(Beginning of Data for this task)

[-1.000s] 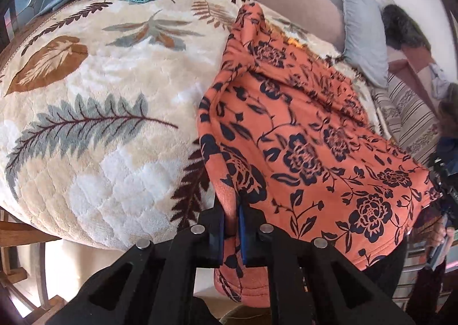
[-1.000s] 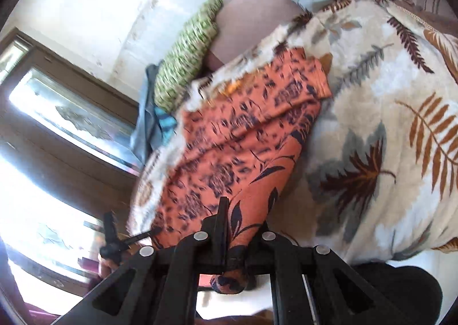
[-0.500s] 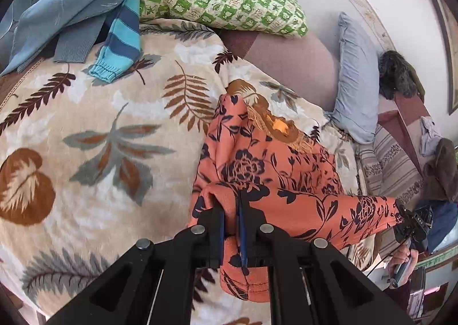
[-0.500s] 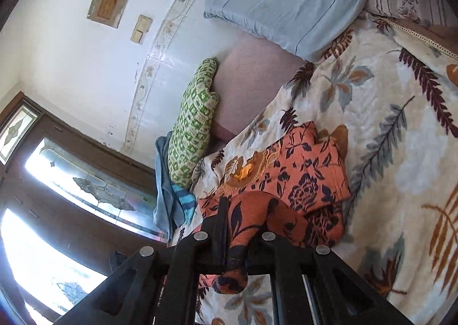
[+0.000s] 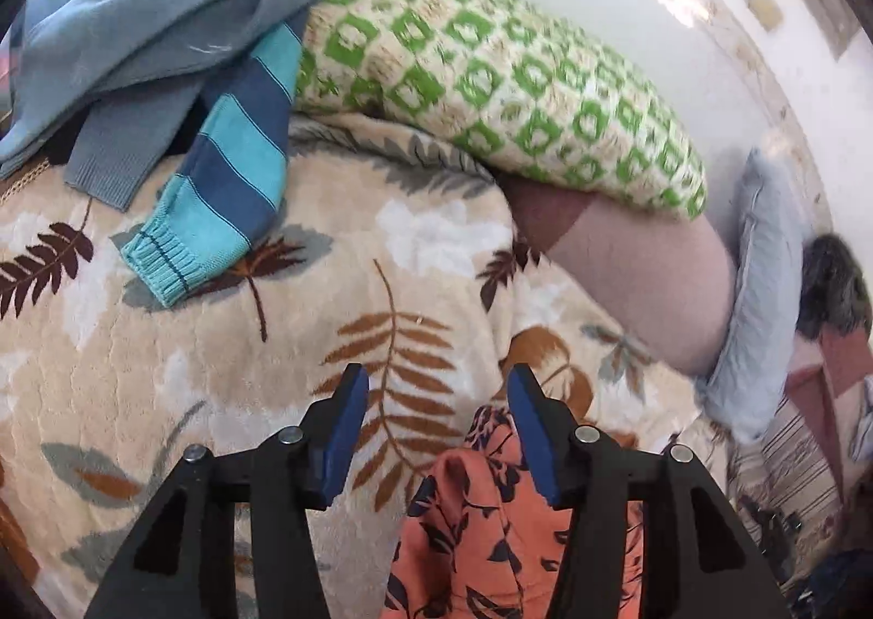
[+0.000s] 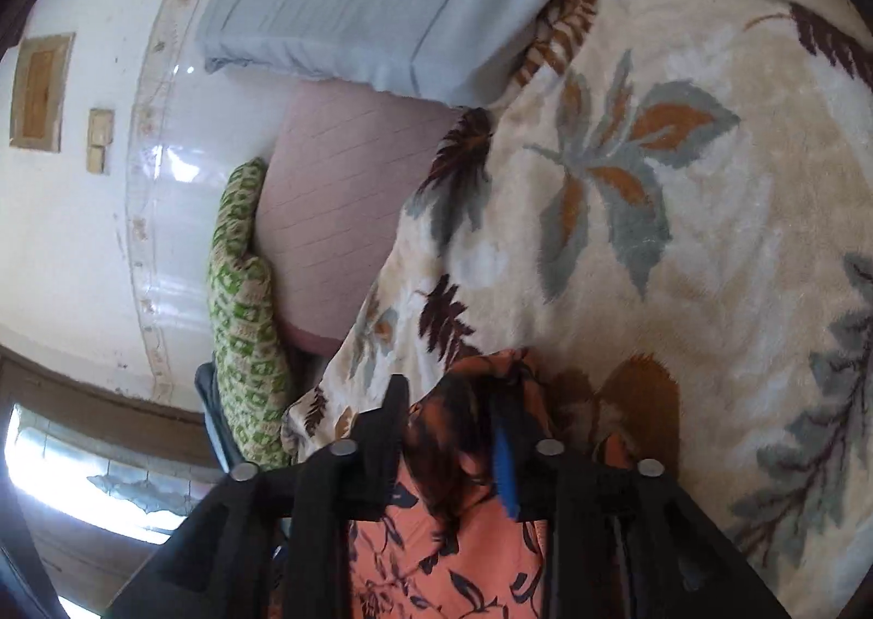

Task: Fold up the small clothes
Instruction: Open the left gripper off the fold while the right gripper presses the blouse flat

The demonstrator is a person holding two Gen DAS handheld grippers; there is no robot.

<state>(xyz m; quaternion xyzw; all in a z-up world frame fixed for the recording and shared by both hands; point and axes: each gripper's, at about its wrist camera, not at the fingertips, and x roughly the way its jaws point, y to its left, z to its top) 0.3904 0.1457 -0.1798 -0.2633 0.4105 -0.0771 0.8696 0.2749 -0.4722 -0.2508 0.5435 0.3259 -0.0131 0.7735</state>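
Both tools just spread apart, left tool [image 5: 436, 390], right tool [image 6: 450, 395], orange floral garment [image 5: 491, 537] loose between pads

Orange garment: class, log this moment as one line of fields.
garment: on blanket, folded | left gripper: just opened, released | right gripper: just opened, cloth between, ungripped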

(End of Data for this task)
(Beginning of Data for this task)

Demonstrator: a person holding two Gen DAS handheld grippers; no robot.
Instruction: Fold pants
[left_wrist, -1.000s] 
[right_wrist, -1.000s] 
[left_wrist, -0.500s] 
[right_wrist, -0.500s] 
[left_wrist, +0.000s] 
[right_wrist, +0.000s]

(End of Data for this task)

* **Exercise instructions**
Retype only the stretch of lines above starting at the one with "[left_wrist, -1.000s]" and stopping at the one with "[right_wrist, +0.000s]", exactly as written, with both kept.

* **Solution for this exercise**
[left_wrist, -1.000s] 
[right_wrist, -1.000s] 
[left_wrist, -0.500s] 
[right_wrist, -0.500s] 
[left_wrist, +0.000s] 
[right_wrist, +0.000s]

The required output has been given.